UHC's compressed-domain hashing (CDH) reads only the 100 GB compressed stream and computes the hash algebraically from the LZ77 tokens. The result is mathematically identical to hashing the decompressed data (Theorem 12), with speedup proportional to the compression ratio (Theorem 17).
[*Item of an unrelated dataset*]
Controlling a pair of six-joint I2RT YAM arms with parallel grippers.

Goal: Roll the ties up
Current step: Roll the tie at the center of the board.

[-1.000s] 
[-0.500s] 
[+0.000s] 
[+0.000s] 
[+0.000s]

| Scenario | Decompress-then-hash | UHC |
|---|---|---|
| 1 TB file, 10:1 compression | 1.1 TB I/O | 100 GB I/O |
| DEFLATE, CR > 23 | Baseline | Faster (CPU) |
| Zstandard, CR > 44 | Baseline | Faster (CPU) |
Installation
pip install uhc
For format support (LZ4, Zstandard, BLAKE3):
pip install uhc[formats]
Quick Start
Hash raw data
from uhc.engine.pipeline import uhc_hash
h = uhc_hash(b"hello world")
Hash compressed data without decompressing
import zlib
from uhc.engine.pipeline import uhc_hash_compressed, Format
# Compress with raw DEFLATE (no zlib header)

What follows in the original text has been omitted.